Data Dictionary: all measures are standard metrics, e.g., kg, g, min.

Standard Operating Procedures: Mandobase is designed for ease of data entry and data collection. Data in Mandobase is easily exported to standard statistical programs for analysis. A system for reporting adverse events is in operation and part of clinical practice, but not part of Mandobase.

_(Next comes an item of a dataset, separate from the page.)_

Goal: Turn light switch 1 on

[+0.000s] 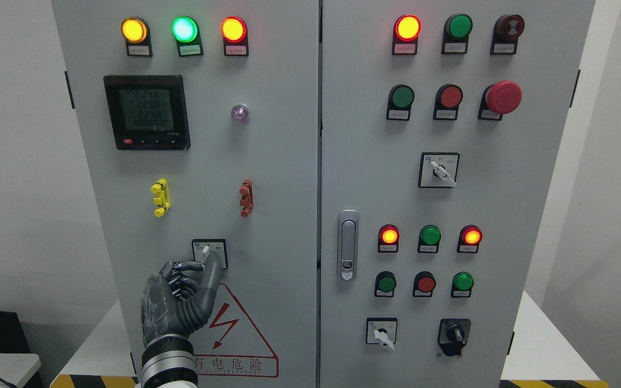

Sample size, number of participants necessary to demonstrate an effect: The female BED-patients ate with a median speed of 44 (quartile range: 35-53) g/min and the male patients ate with a median speed of 47 (41-61) g/min during the week at home. Please not the large variation, making the slight sex difference statistically insignificant. Previous tests in the research laboratory have demonstrated that healthy, normal weight women and men eat with an average speed of approximately 30 g/min. Because the 25 pecentile speed of eating among female and male BED-patients is well above the mean speed of eating among the previouslty tested normal, healthy subject, it is necessary to recruite only 20 age-matched, healthy women and 10 men to demonstrate an effect. The effect will appear after one week of testing. The subjects will be recruited by advertisment at the local train station next to the campus of the Karolinska University Hospital, Huddinge. This manner of recruitment has been used in several experimental studies on eating behavior, using Mandometer, but normal weight, healthy subjects have never been tested at home. Also, previously tested subjects have been about 22 years old and the subjects to be recruited in the present trial should be matched for age with the BED-patients, i.e., they should be about 38 years old. A relatively extensive literature indicates, however, that eating behavior is similar among 20 and 40 year old humans. Even so, data from these control subjects are necessary for testing the hypotheses of the present trial.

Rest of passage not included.